It is terrifying how quickly a workplace disagreement can spiral out of control and implicate racial, police and hate crime matters. A former U.S. Army Corp of Engineers employee pleaded guilty to making false statements to a federal officer. The statements in question were in regard as to how a picture of a Confederate battle flag found itself onto the desk of a co-worker. Reportedly, the defendant twice lied to the investigating officer, denying any involvement.
It was later revealed that she printed the image from a home computer and placed it on her co-worker’s desk without her co-worker knowing. The desk in question belonged to an African-American employee. This poorly timed and not well thought out act took place one week after the Charleston church shootings. The defendant later admitted that she did indeed place the image on the desk but denied there was any racial motivation. She argued that she had a long, contentious working relationship with this person and that this was simply the next move.
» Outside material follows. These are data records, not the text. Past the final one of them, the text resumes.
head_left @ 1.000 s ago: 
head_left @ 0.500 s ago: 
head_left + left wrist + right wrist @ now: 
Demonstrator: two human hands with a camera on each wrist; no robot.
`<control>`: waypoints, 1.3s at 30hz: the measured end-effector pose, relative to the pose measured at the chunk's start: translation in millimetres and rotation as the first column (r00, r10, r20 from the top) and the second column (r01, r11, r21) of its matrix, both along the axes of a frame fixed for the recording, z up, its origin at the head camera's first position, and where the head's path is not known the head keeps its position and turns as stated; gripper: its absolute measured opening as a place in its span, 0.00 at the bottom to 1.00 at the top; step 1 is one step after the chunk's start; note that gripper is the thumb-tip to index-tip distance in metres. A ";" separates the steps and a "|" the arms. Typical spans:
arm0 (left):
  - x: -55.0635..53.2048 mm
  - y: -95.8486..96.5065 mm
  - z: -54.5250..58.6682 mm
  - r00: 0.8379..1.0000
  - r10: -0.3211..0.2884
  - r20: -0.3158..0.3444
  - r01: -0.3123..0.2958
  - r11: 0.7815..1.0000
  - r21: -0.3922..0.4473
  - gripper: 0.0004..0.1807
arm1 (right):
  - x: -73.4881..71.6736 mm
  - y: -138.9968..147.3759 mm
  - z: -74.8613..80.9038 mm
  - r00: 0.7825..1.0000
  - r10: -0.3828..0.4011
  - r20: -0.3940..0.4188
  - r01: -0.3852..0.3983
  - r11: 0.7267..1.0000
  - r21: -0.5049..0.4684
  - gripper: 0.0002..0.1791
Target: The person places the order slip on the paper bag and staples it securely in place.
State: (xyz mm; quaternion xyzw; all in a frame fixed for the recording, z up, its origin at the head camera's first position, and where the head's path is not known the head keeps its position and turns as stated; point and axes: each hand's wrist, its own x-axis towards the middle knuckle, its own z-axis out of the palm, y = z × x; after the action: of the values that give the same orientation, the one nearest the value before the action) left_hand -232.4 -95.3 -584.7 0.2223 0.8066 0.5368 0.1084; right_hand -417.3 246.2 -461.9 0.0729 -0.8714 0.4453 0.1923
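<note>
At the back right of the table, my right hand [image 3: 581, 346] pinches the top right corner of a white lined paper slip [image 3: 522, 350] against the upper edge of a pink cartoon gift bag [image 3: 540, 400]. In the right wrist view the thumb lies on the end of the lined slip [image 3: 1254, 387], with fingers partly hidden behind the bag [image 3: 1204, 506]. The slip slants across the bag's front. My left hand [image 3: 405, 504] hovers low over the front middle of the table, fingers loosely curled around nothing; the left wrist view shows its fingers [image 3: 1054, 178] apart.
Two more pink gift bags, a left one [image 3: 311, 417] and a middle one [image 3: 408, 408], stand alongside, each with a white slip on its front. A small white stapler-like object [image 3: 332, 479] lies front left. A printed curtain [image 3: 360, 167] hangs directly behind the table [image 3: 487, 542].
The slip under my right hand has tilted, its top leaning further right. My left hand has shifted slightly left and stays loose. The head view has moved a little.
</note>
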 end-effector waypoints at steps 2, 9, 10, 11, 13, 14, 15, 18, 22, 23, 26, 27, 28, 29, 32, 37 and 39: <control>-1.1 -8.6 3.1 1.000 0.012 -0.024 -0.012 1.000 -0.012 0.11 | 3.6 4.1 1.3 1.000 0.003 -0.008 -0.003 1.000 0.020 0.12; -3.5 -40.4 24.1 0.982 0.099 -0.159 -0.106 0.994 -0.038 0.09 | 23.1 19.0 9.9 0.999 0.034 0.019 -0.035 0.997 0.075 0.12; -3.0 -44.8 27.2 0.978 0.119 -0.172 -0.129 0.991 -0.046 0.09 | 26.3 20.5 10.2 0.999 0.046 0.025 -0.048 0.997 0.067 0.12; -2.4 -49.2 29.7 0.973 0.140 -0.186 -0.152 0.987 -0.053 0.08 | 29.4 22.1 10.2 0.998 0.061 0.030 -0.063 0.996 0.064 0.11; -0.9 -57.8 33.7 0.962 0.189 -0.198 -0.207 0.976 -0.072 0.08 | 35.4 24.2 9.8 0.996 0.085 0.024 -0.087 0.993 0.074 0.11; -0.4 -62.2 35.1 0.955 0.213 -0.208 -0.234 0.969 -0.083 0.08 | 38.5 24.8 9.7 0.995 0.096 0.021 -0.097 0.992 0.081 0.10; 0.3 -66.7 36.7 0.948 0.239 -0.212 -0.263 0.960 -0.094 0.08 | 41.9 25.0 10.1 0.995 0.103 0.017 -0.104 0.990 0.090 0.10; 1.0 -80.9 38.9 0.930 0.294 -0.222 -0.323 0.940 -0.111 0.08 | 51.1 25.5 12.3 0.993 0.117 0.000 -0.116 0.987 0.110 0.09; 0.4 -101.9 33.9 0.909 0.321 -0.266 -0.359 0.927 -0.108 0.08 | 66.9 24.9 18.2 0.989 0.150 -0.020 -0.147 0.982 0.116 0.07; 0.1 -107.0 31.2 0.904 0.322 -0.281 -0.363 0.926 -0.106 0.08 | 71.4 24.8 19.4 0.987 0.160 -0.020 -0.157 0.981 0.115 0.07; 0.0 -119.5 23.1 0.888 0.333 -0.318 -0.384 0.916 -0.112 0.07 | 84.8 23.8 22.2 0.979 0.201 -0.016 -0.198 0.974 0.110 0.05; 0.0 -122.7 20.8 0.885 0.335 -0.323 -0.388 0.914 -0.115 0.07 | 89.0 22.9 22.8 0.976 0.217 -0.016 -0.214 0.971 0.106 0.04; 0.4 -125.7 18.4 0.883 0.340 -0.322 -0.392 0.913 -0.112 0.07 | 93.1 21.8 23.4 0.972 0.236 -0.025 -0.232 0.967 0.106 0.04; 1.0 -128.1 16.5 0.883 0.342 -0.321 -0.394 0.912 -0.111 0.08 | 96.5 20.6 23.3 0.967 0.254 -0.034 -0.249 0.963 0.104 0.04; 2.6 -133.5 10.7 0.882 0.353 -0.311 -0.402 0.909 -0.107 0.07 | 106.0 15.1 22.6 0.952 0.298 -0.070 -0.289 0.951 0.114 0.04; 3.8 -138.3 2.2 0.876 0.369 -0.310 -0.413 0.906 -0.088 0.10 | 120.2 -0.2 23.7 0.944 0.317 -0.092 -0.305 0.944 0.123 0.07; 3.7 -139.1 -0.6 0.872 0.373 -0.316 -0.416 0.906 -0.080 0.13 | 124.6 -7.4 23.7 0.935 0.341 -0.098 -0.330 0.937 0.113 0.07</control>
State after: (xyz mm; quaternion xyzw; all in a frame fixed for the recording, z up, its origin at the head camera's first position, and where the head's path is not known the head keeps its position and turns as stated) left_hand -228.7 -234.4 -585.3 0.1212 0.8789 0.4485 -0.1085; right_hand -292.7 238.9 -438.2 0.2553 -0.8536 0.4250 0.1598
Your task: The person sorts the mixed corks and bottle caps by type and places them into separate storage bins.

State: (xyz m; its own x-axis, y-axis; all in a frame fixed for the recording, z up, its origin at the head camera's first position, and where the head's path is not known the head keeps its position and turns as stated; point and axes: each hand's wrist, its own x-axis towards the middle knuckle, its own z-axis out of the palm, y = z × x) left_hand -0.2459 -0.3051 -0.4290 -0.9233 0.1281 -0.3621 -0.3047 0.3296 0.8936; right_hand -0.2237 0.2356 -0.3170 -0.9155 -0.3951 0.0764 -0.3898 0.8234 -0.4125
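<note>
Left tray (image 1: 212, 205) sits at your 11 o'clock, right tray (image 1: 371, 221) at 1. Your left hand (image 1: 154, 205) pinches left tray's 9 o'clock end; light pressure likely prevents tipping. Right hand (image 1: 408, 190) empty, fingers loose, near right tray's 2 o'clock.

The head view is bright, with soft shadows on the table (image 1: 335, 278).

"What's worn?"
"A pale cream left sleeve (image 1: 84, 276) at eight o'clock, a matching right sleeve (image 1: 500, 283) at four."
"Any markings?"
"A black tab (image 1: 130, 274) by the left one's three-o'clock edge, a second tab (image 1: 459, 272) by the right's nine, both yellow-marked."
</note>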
This, unfortunately, is an example of how workplace disagreements can spiral out of control. The defendant does not face federal prison because she took a work disagreement too far; she is facing prison because she was caught lying to a federal officer. This article underscores that should you choose to speak to federal authorities, you are under a duty to tell the truth, as best as you know it. Failure to do so could result in severe consequences.
If you are questioned by Federal authorities, you have the right to have counsel present. An attorney may be able to help you articulate your position in an effort to avoid any unnecessary criminal charges.